There are, of course, some great releases missing from my list—boygenius, Caroline Polachek, Elle King, Cleo Sol, yeule, Jessie Ware, Paramore, Miley Cyrus—not because I didn’t enjoy them (I did), but because lists, like records, are best when they’re a little strange and imperfect. In his memoir “Going Into the City,” Robert Christgau wrote of how good art is often born from a desire to “add order and beauty to the inchoate world that radiates out from each of us.” But, he added, “in every culture some humans are better at this than others, and as cultures get more complex, the art they produce starts seeming pretty inchoate itself. So criticism conjures order and beauty from that.” Can a year-end list conjure order and beauty? I don’t know.

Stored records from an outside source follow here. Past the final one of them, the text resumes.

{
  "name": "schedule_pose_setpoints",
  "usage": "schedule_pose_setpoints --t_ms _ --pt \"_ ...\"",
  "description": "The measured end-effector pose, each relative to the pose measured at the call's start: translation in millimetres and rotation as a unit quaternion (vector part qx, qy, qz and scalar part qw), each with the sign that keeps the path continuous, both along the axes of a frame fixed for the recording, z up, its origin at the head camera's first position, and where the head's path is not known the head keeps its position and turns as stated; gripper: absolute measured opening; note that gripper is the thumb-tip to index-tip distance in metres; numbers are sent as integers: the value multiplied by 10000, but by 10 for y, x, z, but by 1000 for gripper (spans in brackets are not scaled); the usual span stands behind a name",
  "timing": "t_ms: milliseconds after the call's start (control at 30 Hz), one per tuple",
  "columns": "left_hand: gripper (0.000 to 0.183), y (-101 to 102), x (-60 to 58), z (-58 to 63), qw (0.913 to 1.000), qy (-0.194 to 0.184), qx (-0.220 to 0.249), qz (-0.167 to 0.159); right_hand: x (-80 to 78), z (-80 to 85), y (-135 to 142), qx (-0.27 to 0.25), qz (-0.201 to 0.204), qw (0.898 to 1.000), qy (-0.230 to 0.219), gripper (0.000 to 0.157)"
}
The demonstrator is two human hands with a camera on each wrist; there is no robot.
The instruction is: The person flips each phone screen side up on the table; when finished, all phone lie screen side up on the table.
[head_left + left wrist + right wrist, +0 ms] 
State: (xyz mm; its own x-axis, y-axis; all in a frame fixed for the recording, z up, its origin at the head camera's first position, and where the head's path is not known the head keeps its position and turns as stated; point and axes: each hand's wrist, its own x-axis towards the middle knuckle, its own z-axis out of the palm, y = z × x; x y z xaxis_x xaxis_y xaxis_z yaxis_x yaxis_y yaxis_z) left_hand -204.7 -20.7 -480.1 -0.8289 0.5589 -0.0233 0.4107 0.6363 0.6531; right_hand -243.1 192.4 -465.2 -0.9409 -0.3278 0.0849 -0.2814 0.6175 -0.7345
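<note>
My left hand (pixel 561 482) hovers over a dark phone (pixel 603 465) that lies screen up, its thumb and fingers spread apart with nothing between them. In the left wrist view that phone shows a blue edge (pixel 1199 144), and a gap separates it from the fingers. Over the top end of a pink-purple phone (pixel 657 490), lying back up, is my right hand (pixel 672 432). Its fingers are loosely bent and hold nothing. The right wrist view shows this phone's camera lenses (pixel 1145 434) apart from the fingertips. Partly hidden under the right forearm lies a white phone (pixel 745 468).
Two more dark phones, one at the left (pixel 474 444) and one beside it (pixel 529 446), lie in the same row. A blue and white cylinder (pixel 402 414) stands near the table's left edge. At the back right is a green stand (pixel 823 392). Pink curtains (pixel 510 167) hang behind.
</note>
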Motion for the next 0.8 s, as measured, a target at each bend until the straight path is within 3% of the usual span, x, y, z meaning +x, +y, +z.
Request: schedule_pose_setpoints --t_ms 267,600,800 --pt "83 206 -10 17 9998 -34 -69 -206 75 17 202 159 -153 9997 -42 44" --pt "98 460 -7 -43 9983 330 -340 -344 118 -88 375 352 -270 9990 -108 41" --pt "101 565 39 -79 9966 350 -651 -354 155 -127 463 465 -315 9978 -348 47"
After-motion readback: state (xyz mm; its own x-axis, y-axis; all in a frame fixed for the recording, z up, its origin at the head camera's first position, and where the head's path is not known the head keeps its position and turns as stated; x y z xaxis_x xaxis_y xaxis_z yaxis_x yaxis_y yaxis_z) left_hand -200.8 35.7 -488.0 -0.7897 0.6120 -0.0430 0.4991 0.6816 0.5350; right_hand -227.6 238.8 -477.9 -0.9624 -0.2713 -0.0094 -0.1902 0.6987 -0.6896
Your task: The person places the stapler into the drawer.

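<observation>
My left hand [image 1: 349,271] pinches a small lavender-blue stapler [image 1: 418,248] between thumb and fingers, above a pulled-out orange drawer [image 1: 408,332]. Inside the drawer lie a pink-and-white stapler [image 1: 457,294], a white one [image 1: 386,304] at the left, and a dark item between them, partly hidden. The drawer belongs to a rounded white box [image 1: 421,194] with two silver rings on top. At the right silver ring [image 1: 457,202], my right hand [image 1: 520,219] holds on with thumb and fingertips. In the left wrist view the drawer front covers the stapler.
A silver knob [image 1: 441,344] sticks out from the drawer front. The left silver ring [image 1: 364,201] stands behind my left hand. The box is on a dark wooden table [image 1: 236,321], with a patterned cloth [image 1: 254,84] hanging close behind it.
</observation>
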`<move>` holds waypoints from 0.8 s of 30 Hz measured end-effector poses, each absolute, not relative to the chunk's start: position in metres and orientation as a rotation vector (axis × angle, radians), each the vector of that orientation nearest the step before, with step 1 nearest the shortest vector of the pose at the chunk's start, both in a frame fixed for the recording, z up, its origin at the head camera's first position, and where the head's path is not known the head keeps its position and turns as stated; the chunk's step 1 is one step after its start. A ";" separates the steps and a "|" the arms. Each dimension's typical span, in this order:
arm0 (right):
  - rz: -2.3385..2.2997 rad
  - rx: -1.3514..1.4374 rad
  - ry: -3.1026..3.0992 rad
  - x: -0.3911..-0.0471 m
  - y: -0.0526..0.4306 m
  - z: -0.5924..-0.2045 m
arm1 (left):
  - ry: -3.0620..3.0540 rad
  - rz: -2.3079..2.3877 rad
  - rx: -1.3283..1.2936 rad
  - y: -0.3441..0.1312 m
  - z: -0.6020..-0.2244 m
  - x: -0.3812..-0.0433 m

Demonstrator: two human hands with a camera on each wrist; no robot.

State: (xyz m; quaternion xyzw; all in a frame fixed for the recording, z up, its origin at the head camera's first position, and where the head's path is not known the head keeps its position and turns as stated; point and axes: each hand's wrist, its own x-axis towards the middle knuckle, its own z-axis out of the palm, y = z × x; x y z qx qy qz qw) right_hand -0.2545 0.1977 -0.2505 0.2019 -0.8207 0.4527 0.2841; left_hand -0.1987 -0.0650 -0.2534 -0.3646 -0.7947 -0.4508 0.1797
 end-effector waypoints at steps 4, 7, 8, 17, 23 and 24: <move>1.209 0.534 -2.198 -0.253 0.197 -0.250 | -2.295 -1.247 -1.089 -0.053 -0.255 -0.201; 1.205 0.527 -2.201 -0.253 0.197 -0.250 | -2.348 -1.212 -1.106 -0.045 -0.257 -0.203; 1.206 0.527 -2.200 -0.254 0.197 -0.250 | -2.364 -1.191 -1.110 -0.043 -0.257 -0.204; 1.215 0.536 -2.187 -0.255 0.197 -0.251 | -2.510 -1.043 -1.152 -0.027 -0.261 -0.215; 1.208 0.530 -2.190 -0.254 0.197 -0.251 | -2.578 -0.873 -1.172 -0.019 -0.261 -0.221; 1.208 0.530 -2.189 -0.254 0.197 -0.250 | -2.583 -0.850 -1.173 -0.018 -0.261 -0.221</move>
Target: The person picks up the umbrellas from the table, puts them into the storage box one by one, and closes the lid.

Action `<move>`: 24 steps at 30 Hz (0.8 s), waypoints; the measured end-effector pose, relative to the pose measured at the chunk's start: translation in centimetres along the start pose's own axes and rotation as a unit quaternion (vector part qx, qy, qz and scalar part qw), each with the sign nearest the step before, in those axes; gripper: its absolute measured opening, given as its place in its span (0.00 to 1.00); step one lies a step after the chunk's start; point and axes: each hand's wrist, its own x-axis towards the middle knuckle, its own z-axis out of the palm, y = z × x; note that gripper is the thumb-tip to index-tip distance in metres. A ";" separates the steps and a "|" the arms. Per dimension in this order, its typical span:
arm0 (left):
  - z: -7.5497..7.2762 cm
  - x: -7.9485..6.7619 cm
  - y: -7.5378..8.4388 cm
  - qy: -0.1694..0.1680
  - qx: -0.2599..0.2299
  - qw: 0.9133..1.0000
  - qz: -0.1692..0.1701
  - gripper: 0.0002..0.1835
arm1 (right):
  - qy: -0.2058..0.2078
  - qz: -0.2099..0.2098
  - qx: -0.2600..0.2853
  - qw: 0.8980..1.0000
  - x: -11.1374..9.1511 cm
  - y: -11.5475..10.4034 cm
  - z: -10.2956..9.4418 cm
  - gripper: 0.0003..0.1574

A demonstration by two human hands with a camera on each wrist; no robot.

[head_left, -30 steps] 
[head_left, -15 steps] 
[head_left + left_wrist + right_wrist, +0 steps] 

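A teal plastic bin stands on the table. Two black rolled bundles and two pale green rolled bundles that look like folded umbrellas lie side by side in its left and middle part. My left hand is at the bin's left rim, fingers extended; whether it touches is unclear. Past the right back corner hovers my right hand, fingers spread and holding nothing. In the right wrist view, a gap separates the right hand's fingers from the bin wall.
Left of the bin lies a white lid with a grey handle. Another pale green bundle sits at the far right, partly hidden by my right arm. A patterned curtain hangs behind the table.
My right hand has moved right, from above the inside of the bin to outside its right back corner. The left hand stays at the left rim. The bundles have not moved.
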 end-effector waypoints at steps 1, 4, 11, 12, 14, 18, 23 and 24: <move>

But here are a dozen records that did it for me in 2023. I learned so much from them.

 

Photograph by Thomas Bregardis / AFP / Getty.

 

8. Lonnie Holley, “Oh Me Oh My” (Jagjaguwar)

At seventy-three, the visual artist and musician Lonnie Holley still seems to be discovering new worlds. I don’t know how to describe this music in a way that feels true to its magnitude or its singularity: there are strains of free jazz, folk, ambient, and gospel, but mostly it feels like the apotheosis of a genre that we don’t have a name for yet. Michael Stipe adds vocals to the title track, which, like all of Holley’s best and strangest songs, reckons with trauma and God and perseverance and joy. “I suggest you all go as deep as you can,” Holley sings. His delivery is gentle, but it doesn’t seem like the kind of advice anyone can afford to ignore.